■ **What is expected**
Every record should be restated exactly, with no images included.
--- Records provided ---
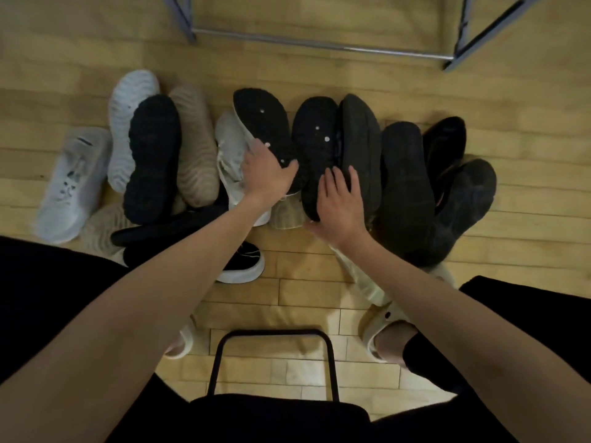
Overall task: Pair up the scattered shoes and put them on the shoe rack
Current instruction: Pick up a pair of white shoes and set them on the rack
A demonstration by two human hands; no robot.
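Wooden floor (319, 292), hands on upturned shoes (265, 129)

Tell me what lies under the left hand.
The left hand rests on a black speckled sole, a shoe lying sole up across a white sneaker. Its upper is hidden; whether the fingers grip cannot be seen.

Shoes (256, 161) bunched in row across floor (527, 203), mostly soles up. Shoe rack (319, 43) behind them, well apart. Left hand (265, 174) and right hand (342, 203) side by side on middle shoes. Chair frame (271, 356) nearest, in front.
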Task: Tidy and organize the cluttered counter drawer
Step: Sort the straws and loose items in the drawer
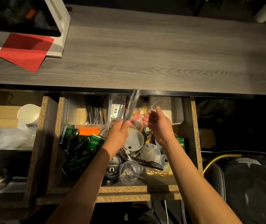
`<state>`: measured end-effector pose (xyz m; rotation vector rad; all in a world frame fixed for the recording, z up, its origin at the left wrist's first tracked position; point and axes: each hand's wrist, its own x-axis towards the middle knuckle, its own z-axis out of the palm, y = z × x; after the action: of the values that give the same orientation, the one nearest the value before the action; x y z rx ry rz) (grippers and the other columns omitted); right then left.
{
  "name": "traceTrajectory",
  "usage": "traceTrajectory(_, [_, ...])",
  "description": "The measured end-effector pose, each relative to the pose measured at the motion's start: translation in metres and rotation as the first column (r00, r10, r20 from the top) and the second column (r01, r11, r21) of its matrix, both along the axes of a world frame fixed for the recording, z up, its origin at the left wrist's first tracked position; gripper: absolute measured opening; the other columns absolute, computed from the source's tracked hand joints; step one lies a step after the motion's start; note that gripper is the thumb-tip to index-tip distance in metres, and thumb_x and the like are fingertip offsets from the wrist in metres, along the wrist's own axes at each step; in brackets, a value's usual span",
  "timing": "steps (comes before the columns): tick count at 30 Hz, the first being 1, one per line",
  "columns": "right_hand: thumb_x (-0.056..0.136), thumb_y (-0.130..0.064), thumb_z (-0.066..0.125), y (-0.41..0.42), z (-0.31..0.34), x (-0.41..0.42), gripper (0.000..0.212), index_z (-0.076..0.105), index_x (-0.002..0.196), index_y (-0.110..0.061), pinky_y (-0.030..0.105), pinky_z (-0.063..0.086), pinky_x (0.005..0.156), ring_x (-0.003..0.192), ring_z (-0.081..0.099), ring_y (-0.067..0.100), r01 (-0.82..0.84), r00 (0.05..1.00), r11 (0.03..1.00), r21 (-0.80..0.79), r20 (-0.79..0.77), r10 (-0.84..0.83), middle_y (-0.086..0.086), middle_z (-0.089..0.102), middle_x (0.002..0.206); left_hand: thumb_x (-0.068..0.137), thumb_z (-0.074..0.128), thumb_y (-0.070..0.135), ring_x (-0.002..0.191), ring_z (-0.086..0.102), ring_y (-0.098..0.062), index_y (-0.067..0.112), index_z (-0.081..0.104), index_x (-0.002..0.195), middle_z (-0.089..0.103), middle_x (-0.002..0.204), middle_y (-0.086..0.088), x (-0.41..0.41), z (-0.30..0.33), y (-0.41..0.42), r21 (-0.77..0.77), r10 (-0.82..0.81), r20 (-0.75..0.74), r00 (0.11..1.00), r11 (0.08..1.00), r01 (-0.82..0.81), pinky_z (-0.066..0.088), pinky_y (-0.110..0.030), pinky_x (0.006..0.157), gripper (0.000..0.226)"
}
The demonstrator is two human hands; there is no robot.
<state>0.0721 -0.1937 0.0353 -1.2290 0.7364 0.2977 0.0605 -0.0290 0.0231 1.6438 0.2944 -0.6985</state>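
Observation:
The open drawer [195,143] below the counter is full of clutter. My left hand [118,135] grips a clear plastic piece [132,105], blurred, that sticks up toward the counter edge. My right hand [159,125] is raised beside it, fingers curled around the edge of a thin clear plastic bag [157,104]; small colourful items [138,114] show between the two hands. Under the hands lie translucent round lids [134,139], a clear cup [129,172], black forks [151,164] and green packets [83,146].
A clear tub with black straws [95,110] sits at the drawer's back left, an orange item [89,130] before it, a white bin [176,110] at back right. The grey counter [145,54] holds a red sheet [26,51]. Paper cups [29,113] stand on the left shelf.

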Motion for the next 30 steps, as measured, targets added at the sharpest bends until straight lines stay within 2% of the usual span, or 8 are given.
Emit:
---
■ **Result of this task**
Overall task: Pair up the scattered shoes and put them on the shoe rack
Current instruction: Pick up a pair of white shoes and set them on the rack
A demonstration by two human hands; no robot.
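Wooden floor (319, 292), hands on upturned shoes (265, 129)

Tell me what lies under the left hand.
The left hand rests on a black speckled sole, a shoe lying sole up across a white sneaker. Its upper is hidden; whether the fingers grip cannot be seen.

Shoes (256, 161) bunched in row across floor (527, 203), mostly soles up. Shoe rack (319, 43) behind them, well apart. Left hand (265, 174) and right hand (342, 203) side by side on middle shoes. Chair frame (271, 356) nearest, in front.
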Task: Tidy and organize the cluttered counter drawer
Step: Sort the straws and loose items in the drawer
`<state>`: measured end-effector pose (xyz m; rotation vector rad; all in a world frame fixed for the recording, z up, its origin at the left wrist's first tracked position; point and axes: each hand's wrist, its own x-axis towards the middle knuckle, its own z-axis out of the palm, y = z × x; after the action: of the values that give the same orientation, the one nearest the value before the action; x y z rx ry rz) (grippers and the other columns omitted); right then left.
{
  "name": "traceTrajectory",
  "usage": "traceTrajectory(_, [_, ...])",
  "description": "The measured end-effector pose, each relative to the pose measured at the motion's start: translation in metres and rotation as the first column (r00, r10, r20 from the top) and the second column (r01, r11, r21) of its matrix, both along the axes of a world frame fixed for the recording, z up, its origin at the left wrist's first tracked position; gripper: absolute measured opening; the other columns absolute, computed from the source's tracked hand joints; step one lies a step after the motion's start; note that gripper is the thumb-tip to index-tip distance in metres, and thumb_x and the like are fingertip offsets from the wrist in metres, along the wrist's own axes at each step; in brackets, a value's usual span",
  "timing": "steps (comes before the columns): tick count at 30 Hz, the first being 1, one per line",
  "columns": "right_hand: thumb_x (-0.056..0.136), thumb_y (-0.130..0.064), thumb_z (-0.066..0.125), y (-0.41..0.42), z (-0.31..0.34), x (-0.41..0.42), gripper (0.000..0.212), index_z (-0.076..0.105), index_x (-0.002..0.196), index_y (-0.110..0.061), pinky_y (-0.030..0.105), pinky_z (-0.063..0.086), pinky_x (0.005..0.156), ring_x (-0.003..0.192), ring_z (-0.081..0.099), ring_y (-0.067..0.100), r01 (-0.82..0.84), r00 (0.05..1.00), r11 (0.03..1.00), r21 (-0.80..0.79), r20 (-0.79..0.77), r10 (-0.84..0.83), middle_y (-0.086..0.086), middle_z (-0.089..0.102), middle_x (0.002..0.206); left_hand: thumb_x (-0.068..0.137), thumb_z (-0.074..0.128), thumb_y (-0.070..0.135), ring_x (-0.002..0.191), ring_z (-0.086..0.102), ring_y (-0.098..0.062), index_y (-0.067..0.112), index_z (-0.081..0.104), index_x (-0.002..0.195), middle_z (-0.089..0.103), middle_x (-0.002..0.204), middle_y (-0.086..0.088), x (-0.41..0.41), z (-0.30..0.33), y (-0.41..0.42), r21 (-0.77..0.77), r10 (-0.82..0.81), r20 (-0.75..0.74), r00 (0.11..1.00), r11 (0.08..1.00), r01 (-0.82..0.81), pinky_z (-0.066..0.088), pinky_y (-0.110..0.030), pinky_x (0.006..0.157), gripper (0.000..0.226)"
}
The demonstrator is two human hands; there is no robot.
<state>0.0721 -0.1937 0.0353 -1.2290 0.7364 0.2977 0.0605 -0.0290 0.0231 1.6438 0.2944 -0.6985</state>
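Observation:
The open drawer [195,143] below the counter is full of clutter. My left hand [118,135] grips a clear plastic piece [132,105], blurred, that sticks up toward the counter edge. My right hand [159,125] is raised beside it, fingers curled around the edge of a thin clear plastic bag [157,104]; small colourful items [138,114] show between the two hands. Under the hands lie translucent round lids [134,139], a clear cup [129,172], black forks [151,164] and green packets [83,146].
A clear tub with black straws [95,110] sits at the drawer's back left, an orange item [89,130] before it, a white bin [176,110] at back right. The grey counter [145,54] holds a red sheet [26,51]. Paper cups [29,113] stand on the left shelf.
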
Motion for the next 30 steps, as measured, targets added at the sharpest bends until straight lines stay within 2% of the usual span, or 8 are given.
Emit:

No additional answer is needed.